→ **WHAT YOU SHOULD DO**
Beginning with the line that holds "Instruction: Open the" in the data below, give again every line through the one that holds "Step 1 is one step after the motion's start", exactly as written.

(Stored dataset items)
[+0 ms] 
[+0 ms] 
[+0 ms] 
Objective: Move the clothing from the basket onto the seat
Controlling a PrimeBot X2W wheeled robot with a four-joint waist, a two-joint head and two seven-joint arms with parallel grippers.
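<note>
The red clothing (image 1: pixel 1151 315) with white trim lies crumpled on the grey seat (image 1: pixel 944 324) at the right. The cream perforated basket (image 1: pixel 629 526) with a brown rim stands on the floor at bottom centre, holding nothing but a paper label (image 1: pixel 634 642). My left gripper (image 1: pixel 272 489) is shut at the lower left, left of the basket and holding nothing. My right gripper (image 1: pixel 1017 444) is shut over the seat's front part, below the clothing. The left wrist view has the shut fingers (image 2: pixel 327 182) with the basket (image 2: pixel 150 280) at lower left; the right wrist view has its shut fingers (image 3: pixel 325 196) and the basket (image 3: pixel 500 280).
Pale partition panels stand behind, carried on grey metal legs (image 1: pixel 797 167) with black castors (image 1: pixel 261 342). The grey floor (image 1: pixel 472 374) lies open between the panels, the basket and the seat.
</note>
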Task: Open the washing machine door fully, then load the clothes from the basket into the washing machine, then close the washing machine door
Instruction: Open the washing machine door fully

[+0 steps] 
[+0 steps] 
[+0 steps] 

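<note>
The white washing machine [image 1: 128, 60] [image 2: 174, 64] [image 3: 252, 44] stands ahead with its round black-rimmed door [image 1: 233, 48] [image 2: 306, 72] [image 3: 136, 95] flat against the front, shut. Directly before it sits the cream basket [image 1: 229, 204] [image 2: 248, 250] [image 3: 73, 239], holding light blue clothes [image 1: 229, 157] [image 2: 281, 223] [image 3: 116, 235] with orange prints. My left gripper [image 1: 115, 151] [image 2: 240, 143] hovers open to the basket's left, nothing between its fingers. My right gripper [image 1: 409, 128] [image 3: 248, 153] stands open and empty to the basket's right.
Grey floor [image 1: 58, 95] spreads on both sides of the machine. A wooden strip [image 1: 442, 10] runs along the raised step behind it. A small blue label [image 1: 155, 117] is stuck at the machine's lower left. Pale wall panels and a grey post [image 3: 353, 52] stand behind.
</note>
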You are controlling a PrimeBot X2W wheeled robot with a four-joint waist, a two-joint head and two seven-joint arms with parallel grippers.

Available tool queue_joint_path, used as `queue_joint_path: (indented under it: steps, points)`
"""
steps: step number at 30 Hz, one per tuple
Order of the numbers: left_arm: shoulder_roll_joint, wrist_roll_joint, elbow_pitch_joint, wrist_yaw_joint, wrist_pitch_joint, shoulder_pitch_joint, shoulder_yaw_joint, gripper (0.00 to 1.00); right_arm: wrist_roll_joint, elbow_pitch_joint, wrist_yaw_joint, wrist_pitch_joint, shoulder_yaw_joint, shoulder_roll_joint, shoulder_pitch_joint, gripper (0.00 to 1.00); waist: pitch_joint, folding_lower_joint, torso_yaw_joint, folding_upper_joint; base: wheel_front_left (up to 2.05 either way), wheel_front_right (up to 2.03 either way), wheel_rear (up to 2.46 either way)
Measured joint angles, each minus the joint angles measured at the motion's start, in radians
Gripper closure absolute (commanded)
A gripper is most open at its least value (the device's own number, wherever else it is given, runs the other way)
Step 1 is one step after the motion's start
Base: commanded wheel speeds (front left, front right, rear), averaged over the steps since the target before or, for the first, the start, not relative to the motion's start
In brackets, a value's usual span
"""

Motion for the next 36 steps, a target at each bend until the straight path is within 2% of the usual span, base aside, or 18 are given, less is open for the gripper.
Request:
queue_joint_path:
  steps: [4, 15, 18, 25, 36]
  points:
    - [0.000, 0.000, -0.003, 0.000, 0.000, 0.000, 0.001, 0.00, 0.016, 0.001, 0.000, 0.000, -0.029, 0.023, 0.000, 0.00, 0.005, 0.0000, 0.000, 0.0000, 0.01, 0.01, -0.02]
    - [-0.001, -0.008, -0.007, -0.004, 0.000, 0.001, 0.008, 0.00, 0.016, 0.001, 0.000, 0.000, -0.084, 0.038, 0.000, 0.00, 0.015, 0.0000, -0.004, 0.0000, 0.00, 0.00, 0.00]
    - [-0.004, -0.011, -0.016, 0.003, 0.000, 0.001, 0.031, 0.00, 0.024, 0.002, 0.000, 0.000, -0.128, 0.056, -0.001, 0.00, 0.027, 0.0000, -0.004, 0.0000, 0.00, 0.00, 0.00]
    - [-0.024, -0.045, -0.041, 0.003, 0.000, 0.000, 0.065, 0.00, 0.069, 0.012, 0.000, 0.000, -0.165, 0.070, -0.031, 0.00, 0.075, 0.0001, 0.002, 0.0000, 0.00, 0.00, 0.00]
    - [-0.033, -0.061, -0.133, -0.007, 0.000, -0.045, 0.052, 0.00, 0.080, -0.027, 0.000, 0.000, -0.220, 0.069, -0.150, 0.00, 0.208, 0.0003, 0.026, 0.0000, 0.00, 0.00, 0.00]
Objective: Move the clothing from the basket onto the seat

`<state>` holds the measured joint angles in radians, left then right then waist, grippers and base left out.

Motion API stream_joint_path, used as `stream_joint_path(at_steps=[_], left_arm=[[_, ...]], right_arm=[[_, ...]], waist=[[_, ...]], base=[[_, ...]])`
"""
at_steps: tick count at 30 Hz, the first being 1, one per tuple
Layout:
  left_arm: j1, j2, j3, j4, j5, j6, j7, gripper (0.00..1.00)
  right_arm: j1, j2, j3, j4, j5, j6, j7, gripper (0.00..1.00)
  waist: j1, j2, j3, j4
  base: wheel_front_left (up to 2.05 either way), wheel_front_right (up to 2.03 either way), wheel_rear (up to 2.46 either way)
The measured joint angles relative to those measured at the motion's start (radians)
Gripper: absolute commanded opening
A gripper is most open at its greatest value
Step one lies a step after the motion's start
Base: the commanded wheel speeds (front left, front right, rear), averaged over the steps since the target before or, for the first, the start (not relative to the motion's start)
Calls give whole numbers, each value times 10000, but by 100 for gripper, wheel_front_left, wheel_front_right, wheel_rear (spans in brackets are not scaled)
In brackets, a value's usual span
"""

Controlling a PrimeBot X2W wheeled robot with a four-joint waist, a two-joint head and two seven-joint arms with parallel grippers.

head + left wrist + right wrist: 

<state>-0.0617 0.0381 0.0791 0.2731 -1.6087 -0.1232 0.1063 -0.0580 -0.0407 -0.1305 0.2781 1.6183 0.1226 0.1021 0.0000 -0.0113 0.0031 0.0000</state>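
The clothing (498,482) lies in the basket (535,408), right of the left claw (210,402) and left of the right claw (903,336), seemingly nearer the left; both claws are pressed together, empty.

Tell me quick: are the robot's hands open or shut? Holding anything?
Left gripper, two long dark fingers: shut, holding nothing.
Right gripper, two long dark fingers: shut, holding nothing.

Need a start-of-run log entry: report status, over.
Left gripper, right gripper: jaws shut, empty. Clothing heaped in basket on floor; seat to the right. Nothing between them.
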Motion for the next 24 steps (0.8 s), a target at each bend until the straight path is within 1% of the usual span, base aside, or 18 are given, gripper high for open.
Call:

→ **OUTPUT FOR THIS TASK**
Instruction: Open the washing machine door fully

[+0 steps] 
[+0 steps] 
[+0 steps] 

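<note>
The white washing machine [image 1: 128, 60] [image 2: 174, 64] [image 3: 252, 44] stands ahead with its round black-rimmed door [image 1: 233, 48] [image 2: 306, 72] [image 3: 136, 95] flat against the front, shut. Directly before it sits the cream basket [image 1: 229, 204] [image 2: 248, 250] [image 3: 73, 239], holding light blue clothes [image 1: 229, 157] [image 2: 281, 223] [image 3: 116, 235] with orange prints. My left gripper [image 1: 115, 151] [image 2: 240, 143] hovers open to the basket's left, nothing between its fingers. My right gripper [image 1: 409, 128] [image 3: 248, 153] stands open and empty to the basket's right.
Grey floor [image 1: 58, 95] spreads on both sides of the machine. A wooden strip [image 1: 442, 10] runs along the raised step behind it. A small blue label [image 1: 155, 117] is stuck at the machine's lower left. Pale wall panels and a grey post [image 3: 353, 52] stand behind.
</note>
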You are controlling a PrimeBot X2W wheeled robot with a four-joint waist, a two-joint head and two seven-joint arms with parallel grippers.

Available tool queue_joint_path, used as `queue_joint_path: (indented under it: steps, points)`
"""
steps: step number at 30 Hz, one per tuple
Order of the numbers: left_arm: shoulder_roll_joint, wrist_roll_joint, elbow_pitch_joint, wrist_yaw_joint, wrist_pitch_joint, shoulder_pitch_joint, shoulder_yaw_joint, gripper (0.00 to 1.00); right_arm: wrist_roll_joint, elbow_pitch_joint, wrist_yaw_joint, wrist_pitch_joint, shoulder_yaw_joint, shoulder_roll_joint, shoulder_pitch_joint, gripper (0.00 to 1.00); waist: pitch_joint, folding_lower_joint, torso_yaw_joint, folding_upper_joint; base: wheel_front_left (up to 2.05 either way), wheel_front_right (up to 2.03 either way), wheel_rear (up to 2.46 either way)
Measured joint angles, each minus the joint angles measured at the motion's start, in radians
Gripper closure absolute (commanded)
A gripper is most open at its least value (the device's own number, wherever else it is given, runs the other way)
Step 1 is one step after the motion's start

This finishes the output.